▶ _SOURCE MATERIAL_:

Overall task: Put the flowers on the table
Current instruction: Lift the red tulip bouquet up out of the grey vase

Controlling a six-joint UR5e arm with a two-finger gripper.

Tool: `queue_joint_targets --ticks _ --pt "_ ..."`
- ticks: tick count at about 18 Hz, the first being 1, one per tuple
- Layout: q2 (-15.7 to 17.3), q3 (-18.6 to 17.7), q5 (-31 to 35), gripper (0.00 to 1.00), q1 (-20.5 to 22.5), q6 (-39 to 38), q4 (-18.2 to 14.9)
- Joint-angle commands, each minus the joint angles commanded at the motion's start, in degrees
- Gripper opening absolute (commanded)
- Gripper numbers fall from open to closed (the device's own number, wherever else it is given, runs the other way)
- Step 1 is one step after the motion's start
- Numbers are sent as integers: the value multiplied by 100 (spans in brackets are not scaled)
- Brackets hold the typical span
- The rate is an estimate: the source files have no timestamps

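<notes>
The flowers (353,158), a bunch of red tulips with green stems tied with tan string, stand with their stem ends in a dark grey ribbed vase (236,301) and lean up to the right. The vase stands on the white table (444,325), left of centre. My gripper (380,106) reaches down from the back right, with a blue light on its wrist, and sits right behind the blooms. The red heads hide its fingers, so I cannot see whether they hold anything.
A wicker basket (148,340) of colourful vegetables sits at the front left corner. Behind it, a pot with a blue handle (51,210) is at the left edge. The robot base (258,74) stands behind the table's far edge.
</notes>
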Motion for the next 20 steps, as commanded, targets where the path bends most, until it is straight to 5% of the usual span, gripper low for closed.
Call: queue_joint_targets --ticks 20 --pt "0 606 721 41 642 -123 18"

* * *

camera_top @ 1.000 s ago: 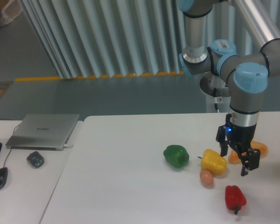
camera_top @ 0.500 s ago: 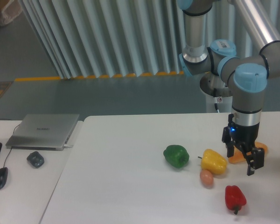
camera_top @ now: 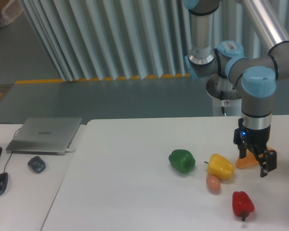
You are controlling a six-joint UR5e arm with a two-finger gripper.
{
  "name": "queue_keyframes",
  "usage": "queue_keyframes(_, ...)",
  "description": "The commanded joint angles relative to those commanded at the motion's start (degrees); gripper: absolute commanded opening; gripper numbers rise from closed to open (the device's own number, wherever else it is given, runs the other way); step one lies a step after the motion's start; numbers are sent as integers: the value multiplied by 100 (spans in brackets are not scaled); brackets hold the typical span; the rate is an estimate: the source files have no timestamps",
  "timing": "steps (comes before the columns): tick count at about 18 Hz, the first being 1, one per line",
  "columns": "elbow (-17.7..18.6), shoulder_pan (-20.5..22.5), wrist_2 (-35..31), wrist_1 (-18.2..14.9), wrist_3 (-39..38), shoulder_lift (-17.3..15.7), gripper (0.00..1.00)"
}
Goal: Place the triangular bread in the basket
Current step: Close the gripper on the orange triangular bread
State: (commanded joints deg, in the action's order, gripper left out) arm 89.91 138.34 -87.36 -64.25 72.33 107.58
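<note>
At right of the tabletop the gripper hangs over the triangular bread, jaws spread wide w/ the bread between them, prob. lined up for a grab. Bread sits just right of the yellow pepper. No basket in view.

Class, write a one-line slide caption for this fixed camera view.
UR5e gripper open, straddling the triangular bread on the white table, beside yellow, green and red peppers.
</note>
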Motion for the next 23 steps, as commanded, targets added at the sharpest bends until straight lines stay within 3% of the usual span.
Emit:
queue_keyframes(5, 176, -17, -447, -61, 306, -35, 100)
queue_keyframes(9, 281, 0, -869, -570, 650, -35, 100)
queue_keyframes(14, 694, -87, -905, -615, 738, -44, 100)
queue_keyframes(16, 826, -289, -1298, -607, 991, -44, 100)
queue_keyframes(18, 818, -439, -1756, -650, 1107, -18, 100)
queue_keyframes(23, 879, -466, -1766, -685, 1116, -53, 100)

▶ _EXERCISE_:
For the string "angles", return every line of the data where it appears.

▶ _REPLY_:
- Joint-angle commands, each minus the joint angles commanded at the motion's start, in degrees
  "description": "The commanded joint angles relative to those commanded at the motion's start (degrees); gripper: absolute commanded opening; gripper numbers rise from closed to open (the device's own number, wherever else it is given, runs the other way); step one lies a step after the motion's start; numbers are sent as integers: the value multiplied by 100 (spans in brackets are not scaled); brackets hold the typical span; the rate is an estimate: the source files have no timestamps",

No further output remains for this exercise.